**What the task asks**
Write the records out again without change. Leave the pictures behind.

....

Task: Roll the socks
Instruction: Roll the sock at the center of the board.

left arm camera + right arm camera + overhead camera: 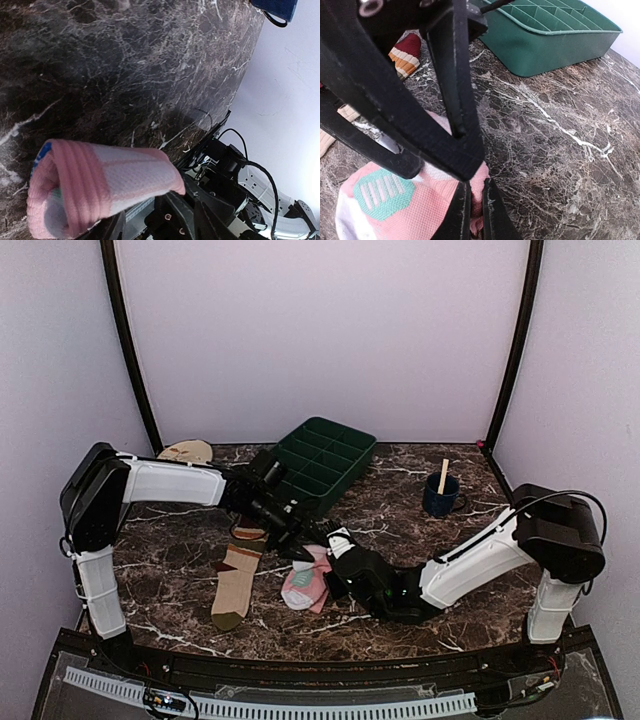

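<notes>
Top external view: two socks lie on the dark marble worktop [180, 550] between the two arms, and the rolling looks barely begun. The pink sock [303, 587], on the near side of the green compartment tray [300, 435], is bunched. The left wrist view shows one end of it curled into a thick fold. The striped sock [236, 585] lies flat at full length just beside it, not yet rolled.

The right fingers [475, 205] are pressed almost together on a fold of the pink sock. The left fingers [292, 540] sit at the sock's far end; whether they are parted or grip anything cannot be told.

Count: two socks, one tray, one blue mug [438, 500] holding one wooden stick [443, 476], and one round beige disc [187, 451] at the back left.
</notes>
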### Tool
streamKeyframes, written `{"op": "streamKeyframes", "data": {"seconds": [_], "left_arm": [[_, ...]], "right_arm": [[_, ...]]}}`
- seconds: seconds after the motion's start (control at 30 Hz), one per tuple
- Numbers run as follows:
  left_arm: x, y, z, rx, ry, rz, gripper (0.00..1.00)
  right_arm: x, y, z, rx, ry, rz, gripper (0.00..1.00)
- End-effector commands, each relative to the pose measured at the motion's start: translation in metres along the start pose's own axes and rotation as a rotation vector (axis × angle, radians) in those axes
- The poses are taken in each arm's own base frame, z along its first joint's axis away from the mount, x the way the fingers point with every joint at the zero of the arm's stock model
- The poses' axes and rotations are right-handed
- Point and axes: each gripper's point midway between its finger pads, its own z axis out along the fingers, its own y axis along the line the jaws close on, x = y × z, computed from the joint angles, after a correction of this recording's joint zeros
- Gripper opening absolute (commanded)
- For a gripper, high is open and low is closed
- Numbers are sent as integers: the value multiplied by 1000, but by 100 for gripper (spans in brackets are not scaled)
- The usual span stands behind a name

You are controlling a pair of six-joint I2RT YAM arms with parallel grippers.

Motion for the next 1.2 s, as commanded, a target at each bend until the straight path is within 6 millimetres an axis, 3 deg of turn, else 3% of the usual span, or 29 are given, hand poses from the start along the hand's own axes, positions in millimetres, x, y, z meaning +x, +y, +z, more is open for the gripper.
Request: {"op": "streamKeyframes", "data": {"seconds": [0.0,0.1,0.43,0.47,0.5,0.53,0.73,0.87,1.17], "left_arm": [[-3,24,2,-67,-12,-69,50],[-7,30,2,-79,-21,-87,52],[-30,23,4,-74,-34,-78,55],[-31,21,5,-73,-36,-76,59],[-37,23,5,-86,-59,-76,76],[-39,23,6,-87,-62,-76,80],[-43,20,9,-82,-54,-73,80],[-44,17,10,-71,-54,-67,71],[-40,14,14,-40,-22,-64,41]], "right_arm": [[0,1,-3,2,-26,4,0],[2,1,-4,-6,-22,6,0],[8,10,-7,-60,-11,0,0],[8,11,-7,-67,-10,0,0],[10,13,-8,-72,-7,-3,0],[11,14,-8,-79,-4,-3,0],[15,24,-10,-106,1,-19,0],[17,25,-9,-109,7,-27,0],[21,28,-6,-111,21,-33,0]]}}
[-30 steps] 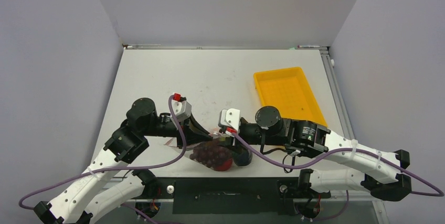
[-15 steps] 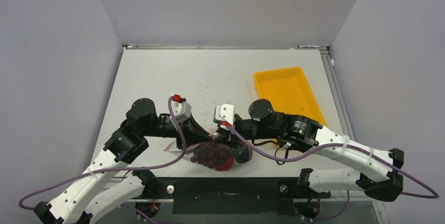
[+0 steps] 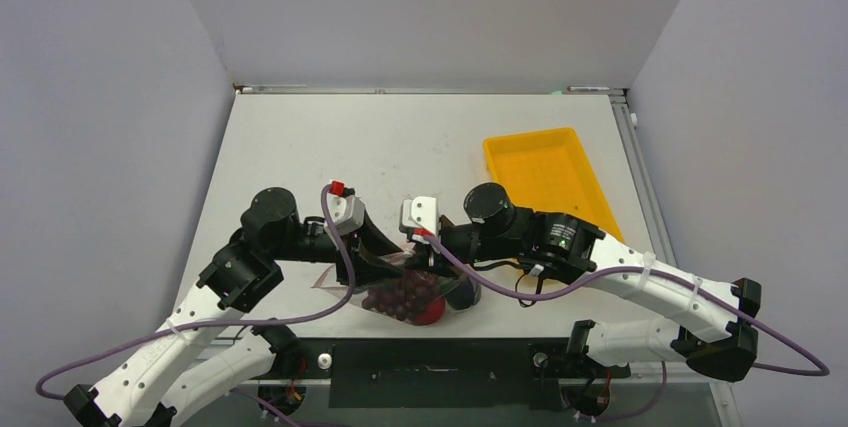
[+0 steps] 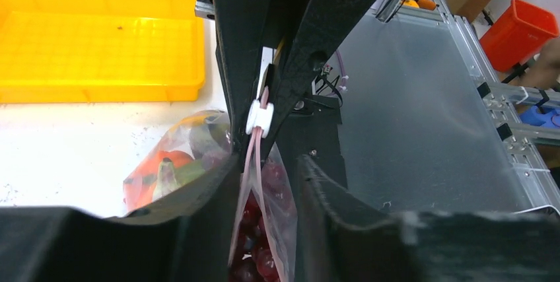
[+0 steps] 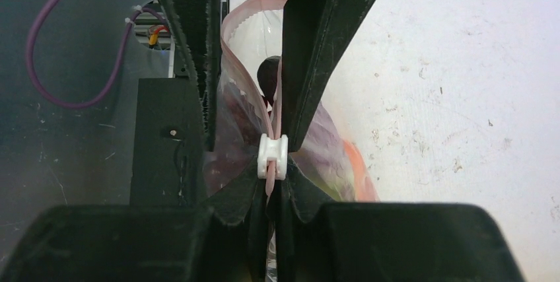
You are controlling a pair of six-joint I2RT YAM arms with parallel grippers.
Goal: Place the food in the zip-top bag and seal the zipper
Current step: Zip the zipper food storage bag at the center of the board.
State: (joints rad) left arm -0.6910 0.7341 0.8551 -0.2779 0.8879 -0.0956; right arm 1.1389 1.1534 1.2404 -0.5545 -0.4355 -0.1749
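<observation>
The right hand (image 5: 272,193) pinches the zipper (image 4: 253,153) at its white slider (image 5: 273,155), apparently to pull it shut. The left hand (image 4: 264,170), narrowly parted, straddles the mouth of the zip-top bag (image 4: 198,140) to guide it.

Bright even light, soft shadows — close-ups blurred

The white slider clip (image 4: 259,118) sits on the pinkish zipper (image 4: 249,183). The right gripper (image 4: 261,133) comes in from above it, black fingers squeezed together on the strip right at the clip. Just below the clip, the left gripper (image 4: 267,163) has its fingers apart, with the zipper running down through the gap. The zip-top bag (image 4: 198,140) bulges out left of and below the clip, with orange and green pieces (image 4: 162,170) and dark red grapes (image 4: 254,259) inside. The yellow tray (image 4: 99,37) is up and left of the clip.
</observation>
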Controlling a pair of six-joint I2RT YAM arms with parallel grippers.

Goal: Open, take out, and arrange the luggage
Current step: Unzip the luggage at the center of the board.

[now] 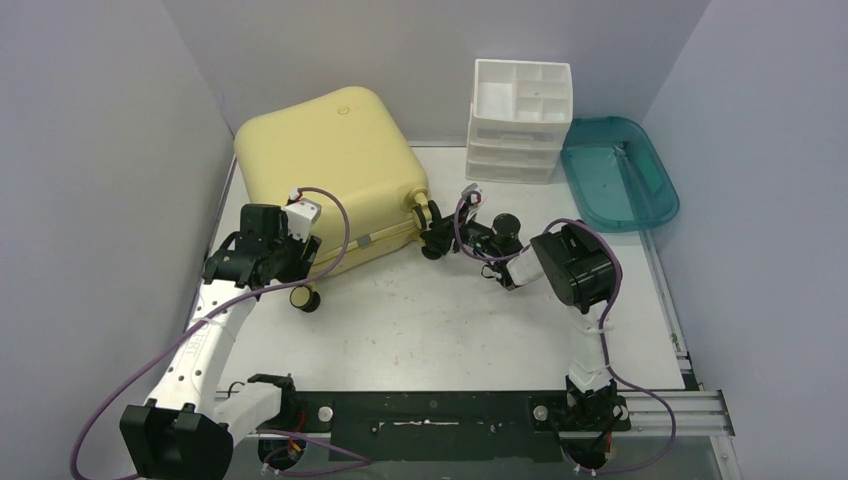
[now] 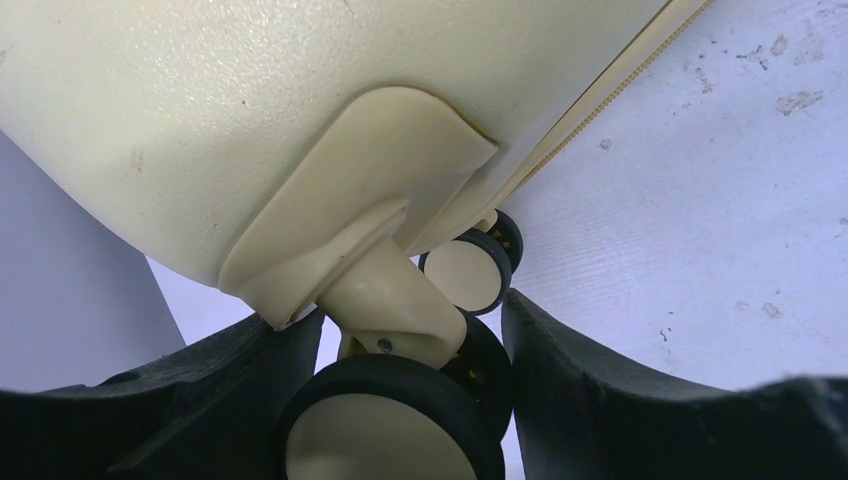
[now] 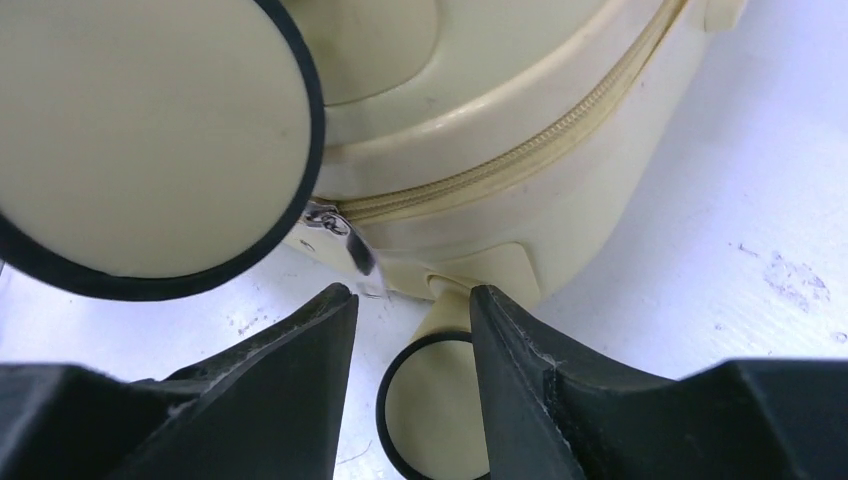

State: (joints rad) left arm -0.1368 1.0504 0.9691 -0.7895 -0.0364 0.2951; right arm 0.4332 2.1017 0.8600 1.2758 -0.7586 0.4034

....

**Exercise solution**
Task: Roll the socks
Instruction: Roll the sock at the center of the board.

left arm camera + right arm camera + overhead camera: 

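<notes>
Top external view: two socks lie on the dark marble worktop [180, 550] between the two arms, and the rolling looks barely begun. The pink sock [303, 587], on the near side of the green compartment tray [300, 435], is bunched. The left wrist view shows one end of it curled into a thick fold. The striped sock [236, 585] lies flat at full length just beside it, not yet rolled.

The right fingers [475, 205] are pressed almost together on a fold of the pink sock. The left fingers [292, 540] sit at the sock's far end; whether they are parted or grip anything cannot be told.

Count: two socks, one tray, one blue mug [438, 500] holding one wooden stick [443, 476], and one round beige disc [187, 451] at the back left.
</notes>
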### Tool
streamKeyframes, written `{"op": "streamKeyframes", "data": {"seconds": [_], "left_arm": [[_, ...]], "right_arm": [[_, ...]]}}`
- seconds: seconds after the motion's start (control at 30 Hz), one per tuple
- Numbers run as follows:
  left_arm: x, y, z, rx, ry, rz, gripper (0.00..1.00)
  right_arm: x, y, z, rx, ry, rz, gripper (0.00..1.00)
- End-effector commands, each relative to the pose measured at the motion's start: translation in metres along the start pose's own axes and rotation as a rotation vector (axis × angle, radians) in those axes
- The poses are taken in each arm's own base frame, z along its first joint's axis away from the mount, x the way the fingers point with every joint at the zero of the arm's stock model
- The poses' axes and rotations are right-handed
- Point and axes: each gripper's point midway between its finger pads, its own z axis out along the fingers, its own y axis along the line the jaws close on, x = y × z, computed from the joint angles, after a correction of this recording's joint zeros
- Gripper opening absolute (commanded)
- For a gripper, high is open and low is closed
- Numbers are sent as integers: the value multiplied by 1000, but by 100 for gripper (spans in brackets are not scaled)
- The usual span stands behind a name

You are controlling a pair of six-joint I2RT YAM arms with parallel grippers.

Motion for the next 1.2 s, as commanded, a target at each bend until the straight path is within 6 millimetres an axis, 3 deg of turn, else 3% of the usual span, or 29 are given, hand poses from the start along the hand's own axes, positions in millimetres, x, y, z meaning +x, +y, +z, more is open for the gripper.
Request: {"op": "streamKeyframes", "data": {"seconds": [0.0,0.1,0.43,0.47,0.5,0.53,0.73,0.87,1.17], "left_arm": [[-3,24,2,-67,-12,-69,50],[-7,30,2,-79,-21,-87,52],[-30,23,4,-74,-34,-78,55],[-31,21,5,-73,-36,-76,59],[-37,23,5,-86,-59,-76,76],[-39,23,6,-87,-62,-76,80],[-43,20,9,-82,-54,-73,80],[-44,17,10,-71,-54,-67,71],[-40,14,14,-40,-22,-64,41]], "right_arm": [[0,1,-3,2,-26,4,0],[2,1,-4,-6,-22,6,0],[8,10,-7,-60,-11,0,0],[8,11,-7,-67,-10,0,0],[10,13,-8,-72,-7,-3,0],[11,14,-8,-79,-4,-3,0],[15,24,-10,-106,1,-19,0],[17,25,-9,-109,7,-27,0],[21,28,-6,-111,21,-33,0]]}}
[-30 steps] 
[-15 steps] 
[+0 steps] 
[+0 steps] 
[+0 steps] 
You are controlling a pair of six-joint I2RT YAM arms with parallel grippers.
Goal: Place the food in the zip-top bag and seal the zipper
Current step: Zip the zipper food storage bag at the center of the board.
State: (joints rad) left arm -0.6910 0.7341 0.8551 -0.2779 0.8879 -0.0956; right arm 1.1389 1.1534 1.2404 -0.5545 -0.4355 -0.1749
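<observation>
The right hand (image 5: 272,193) pinches the zipper (image 4: 253,153) at its white slider (image 5: 273,155), apparently to pull it shut. The left hand (image 4: 264,170), narrowly parted, straddles the mouth of the zip-top bag (image 4: 198,140) to guide it.

Bright even light, soft shadows — close-ups blurred

The white slider clip (image 4: 259,118) sits on the pinkish zipper (image 4: 249,183). The right gripper (image 4: 261,133) comes in from above it, black fingers squeezed together on the strip right at the clip. Just below the clip, the left gripper (image 4: 267,163) has its fingers apart, with the zipper running down through the gap. The zip-top bag (image 4: 198,140) bulges out left of and below the clip, with orange and green pieces (image 4: 162,170) and dark red grapes (image 4: 254,259) inside. The yellow tray (image 4: 99,37) is up and left of the clip.
</observation>
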Controlling a pair of six-joint I2RT YAM arms with parallel grippers.

Goal: Open, take out, and arrange the luggage
Current step: Unzip the luggage at the center of the board.

[now] 
[now] 
[now] 

State: (joints rad) left arm -0.1368 1.0504 0.9691 -0.7895 -0.0364 0.2951; right arm 0.4332 2.1017 0.8600 1.2758 -0.7586 0.4034

Response complete; there is no more output.